Task statement: From the listing below, select every line where the word "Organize" appears.
Segment Open
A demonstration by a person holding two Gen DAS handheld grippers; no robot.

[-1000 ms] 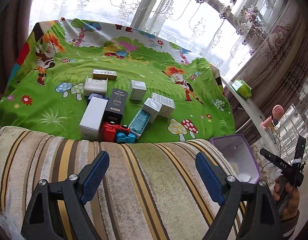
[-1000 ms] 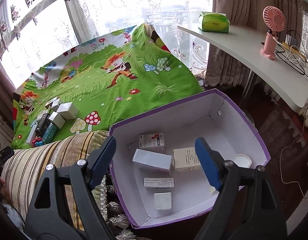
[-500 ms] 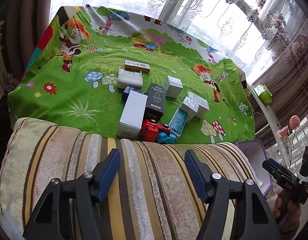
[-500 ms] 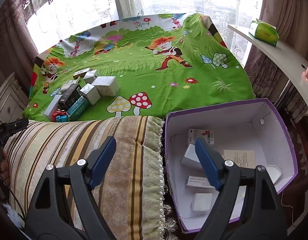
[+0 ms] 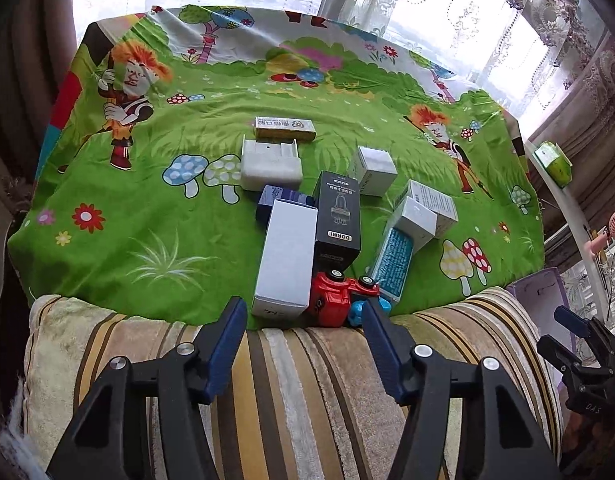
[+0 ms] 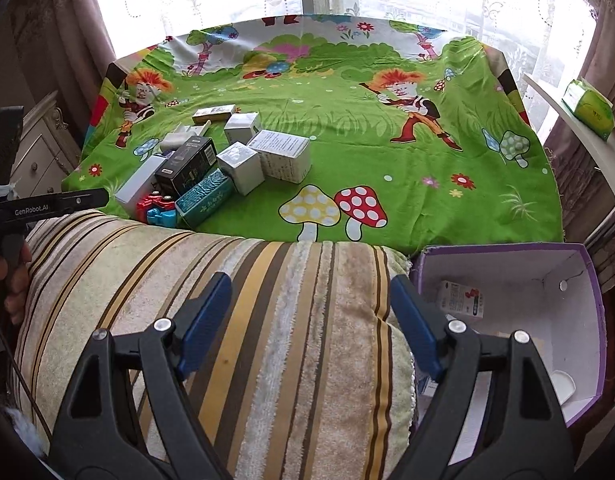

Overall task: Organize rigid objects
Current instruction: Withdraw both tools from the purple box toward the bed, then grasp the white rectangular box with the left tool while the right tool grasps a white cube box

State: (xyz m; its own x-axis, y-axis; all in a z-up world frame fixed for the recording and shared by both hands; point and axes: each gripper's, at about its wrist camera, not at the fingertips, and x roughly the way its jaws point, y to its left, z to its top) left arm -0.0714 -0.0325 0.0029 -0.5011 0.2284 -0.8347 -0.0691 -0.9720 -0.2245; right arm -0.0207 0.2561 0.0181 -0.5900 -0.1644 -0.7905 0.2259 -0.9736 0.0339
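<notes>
Directly beneath both sets of jaws, a striped cushion (image 5: 307,380) of rough, matt pile cloth. Beyond the jaw tips, a smooth printed cotton sheet (image 5: 147,208), faintly creased. On it, ahead of the left jaws: a matt white cardboard box (image 5: 285,256), a glossy black carton (image 5: 337,216), a glossy red plastic toy car (image 5: 331,300). Right of the right jaws, a purple paperboard box (image 6: 547,276), matt white inside. Jaw pads (image 6: 203,320): blue, matt, on black plastic arms.

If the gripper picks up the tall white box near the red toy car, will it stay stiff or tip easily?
The white box looks like rigid cardboard with flat sides, so it should probably stay stiff. It lies flat, so tipping seems unlikely. Pushing it may nudge the touching red toy car.
</notes>
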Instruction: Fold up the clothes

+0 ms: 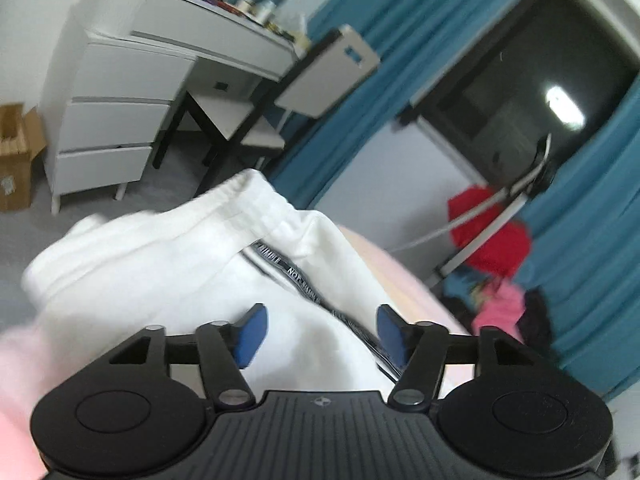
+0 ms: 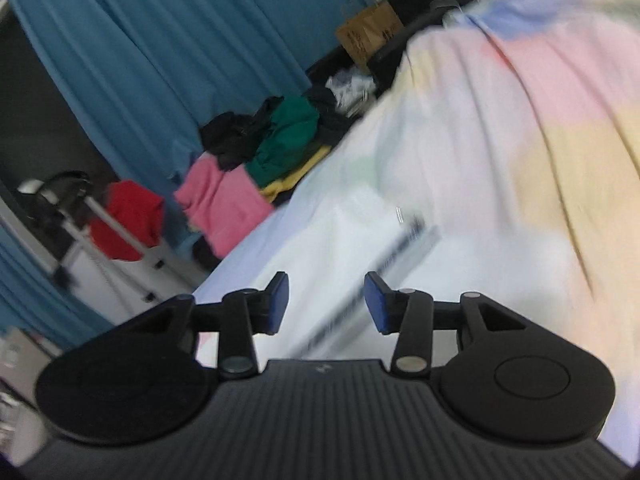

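Observation:
A white pair of shorts [image 1: 192,264] with an elastic waistband and a black lettered side stripe lies bunched on the pastel bedspread [image 1: 392,276]. My left gripper [image 1: 320,334] is open just above it, with the stripe running between the blue pads. In the right wrist view the same white garment [image 2: 360,240] lies blurred on the bedspread [image 2: 540,120]. My right gripper [image 2: 326,302] is open and empty above its striped edge.
A pile of clothes, pink [image 2: 224,204], green [image 2: 286,144], black and red [image 2: 128,220], lies beyond the bed by the blue curtains [image 2: 160,40]. A white desk with drawers [image 1: 120,92], a chair [image 1: 236,116] and a cardboard box [image 1: 16,156] stand on the left.

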Motion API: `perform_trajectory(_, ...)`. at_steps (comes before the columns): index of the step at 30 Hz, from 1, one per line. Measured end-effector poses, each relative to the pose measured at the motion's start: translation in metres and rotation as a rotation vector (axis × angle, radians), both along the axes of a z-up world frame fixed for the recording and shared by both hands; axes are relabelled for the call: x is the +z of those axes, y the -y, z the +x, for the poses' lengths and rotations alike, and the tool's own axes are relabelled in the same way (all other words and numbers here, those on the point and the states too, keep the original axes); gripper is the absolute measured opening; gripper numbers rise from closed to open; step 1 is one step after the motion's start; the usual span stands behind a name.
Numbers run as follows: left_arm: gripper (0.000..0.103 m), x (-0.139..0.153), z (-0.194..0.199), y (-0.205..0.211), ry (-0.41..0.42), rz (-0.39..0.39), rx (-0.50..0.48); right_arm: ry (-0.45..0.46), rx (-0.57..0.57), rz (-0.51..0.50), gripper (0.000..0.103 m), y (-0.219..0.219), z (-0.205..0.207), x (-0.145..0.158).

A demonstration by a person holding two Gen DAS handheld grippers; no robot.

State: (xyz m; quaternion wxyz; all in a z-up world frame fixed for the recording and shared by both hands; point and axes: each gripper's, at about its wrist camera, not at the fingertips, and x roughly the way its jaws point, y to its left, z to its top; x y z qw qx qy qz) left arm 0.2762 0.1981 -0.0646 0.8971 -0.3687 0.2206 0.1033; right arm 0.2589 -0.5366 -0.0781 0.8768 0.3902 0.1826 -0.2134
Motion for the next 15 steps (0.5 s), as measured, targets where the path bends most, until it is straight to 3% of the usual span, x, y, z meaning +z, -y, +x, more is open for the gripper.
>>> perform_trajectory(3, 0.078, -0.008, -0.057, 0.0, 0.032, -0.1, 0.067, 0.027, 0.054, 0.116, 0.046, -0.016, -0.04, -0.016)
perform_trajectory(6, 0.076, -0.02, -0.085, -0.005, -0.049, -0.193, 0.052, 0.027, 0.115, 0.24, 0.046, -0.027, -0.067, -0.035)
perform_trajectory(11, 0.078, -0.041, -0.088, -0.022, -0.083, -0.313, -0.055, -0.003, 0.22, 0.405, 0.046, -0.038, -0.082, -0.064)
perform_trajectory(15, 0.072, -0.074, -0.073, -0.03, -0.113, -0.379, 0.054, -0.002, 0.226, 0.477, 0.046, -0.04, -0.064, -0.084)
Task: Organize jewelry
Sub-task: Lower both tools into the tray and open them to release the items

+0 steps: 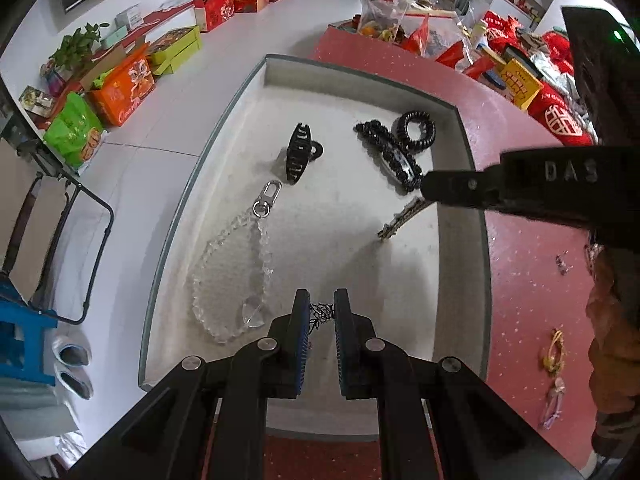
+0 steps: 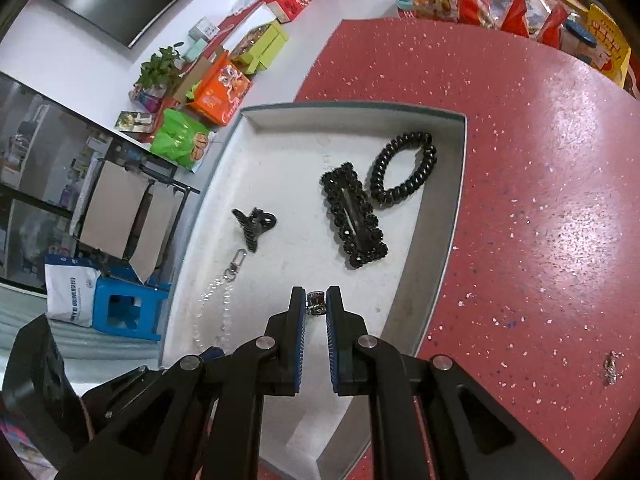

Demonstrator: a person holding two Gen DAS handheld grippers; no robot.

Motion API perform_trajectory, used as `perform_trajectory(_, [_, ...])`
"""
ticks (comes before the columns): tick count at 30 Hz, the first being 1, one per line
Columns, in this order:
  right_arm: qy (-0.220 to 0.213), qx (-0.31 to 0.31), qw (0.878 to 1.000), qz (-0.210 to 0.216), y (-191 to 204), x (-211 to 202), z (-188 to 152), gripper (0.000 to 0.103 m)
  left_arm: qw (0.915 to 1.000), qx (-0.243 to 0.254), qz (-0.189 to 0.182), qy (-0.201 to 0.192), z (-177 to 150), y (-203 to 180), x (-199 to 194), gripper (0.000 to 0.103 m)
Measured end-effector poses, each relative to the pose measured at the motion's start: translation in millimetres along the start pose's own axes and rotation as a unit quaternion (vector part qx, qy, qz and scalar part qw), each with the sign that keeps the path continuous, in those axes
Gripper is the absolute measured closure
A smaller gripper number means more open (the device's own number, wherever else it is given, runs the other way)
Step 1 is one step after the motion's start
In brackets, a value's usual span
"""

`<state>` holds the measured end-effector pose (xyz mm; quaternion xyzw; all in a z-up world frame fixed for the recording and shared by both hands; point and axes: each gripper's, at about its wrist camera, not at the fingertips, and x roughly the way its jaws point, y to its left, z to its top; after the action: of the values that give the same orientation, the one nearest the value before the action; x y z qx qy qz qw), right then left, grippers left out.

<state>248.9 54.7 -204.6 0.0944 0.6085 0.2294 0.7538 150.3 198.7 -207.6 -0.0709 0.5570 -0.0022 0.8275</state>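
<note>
Four pieces lie in the tray [image 1: 360, 76]. A dark chain is pinched by the left gripper [image 1: 322, 312], a metallic clip by the right gripper [image 2: 316, 306]; trinkets [image 1: 554, 354] remain on the table.

Matt white tray [image 2: 448, 216]; glossy speckled red table [image 2: 540, 200]; clear glass-like bead chain [image 1: 224, 276] with shiny metal clasp [image 1: 269, 198]; glossy black plastic claw clip [image 1: 298, 156], coil tie [image 2: 404, 168]
</note>
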Motion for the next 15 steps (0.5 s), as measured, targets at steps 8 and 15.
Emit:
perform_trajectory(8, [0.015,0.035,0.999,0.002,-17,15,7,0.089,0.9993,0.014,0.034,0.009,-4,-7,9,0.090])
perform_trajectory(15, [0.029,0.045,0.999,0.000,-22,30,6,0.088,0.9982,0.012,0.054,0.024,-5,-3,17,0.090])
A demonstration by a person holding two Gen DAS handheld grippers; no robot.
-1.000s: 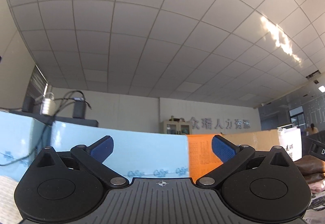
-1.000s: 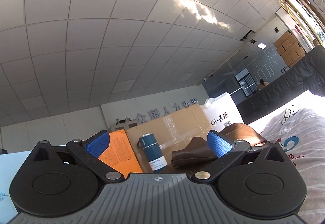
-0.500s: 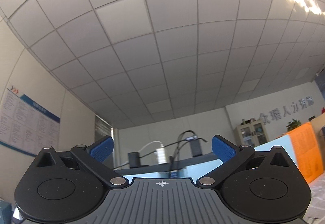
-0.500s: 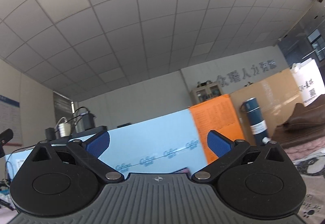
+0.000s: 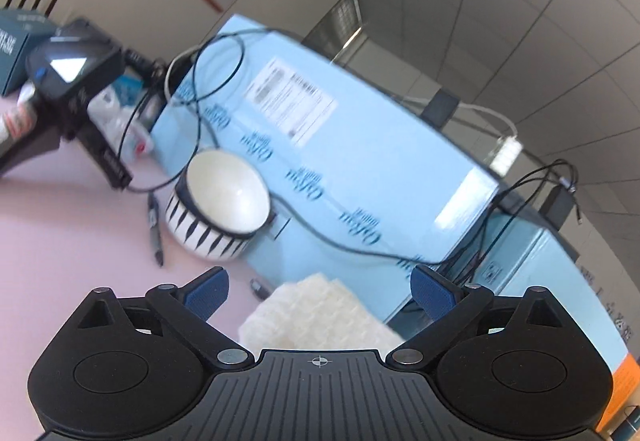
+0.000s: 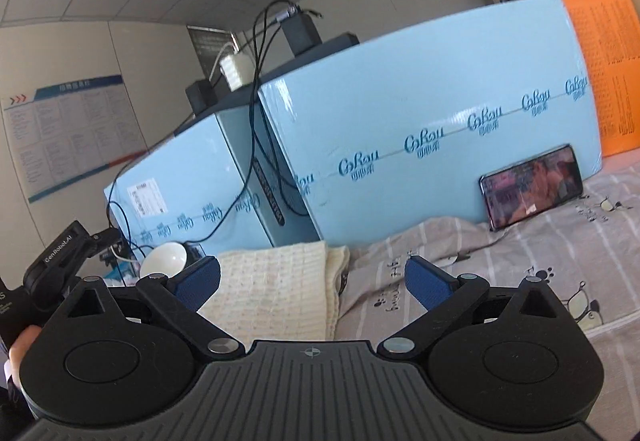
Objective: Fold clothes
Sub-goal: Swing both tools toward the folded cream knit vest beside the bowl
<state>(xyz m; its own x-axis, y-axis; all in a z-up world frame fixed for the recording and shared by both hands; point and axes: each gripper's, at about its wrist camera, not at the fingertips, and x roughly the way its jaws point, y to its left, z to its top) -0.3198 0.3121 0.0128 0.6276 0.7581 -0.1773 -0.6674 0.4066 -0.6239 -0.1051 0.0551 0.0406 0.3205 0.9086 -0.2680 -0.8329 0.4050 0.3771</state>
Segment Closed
Solution to this problem:
Overall task: Organize rigid objects
Task: Organize jewelry

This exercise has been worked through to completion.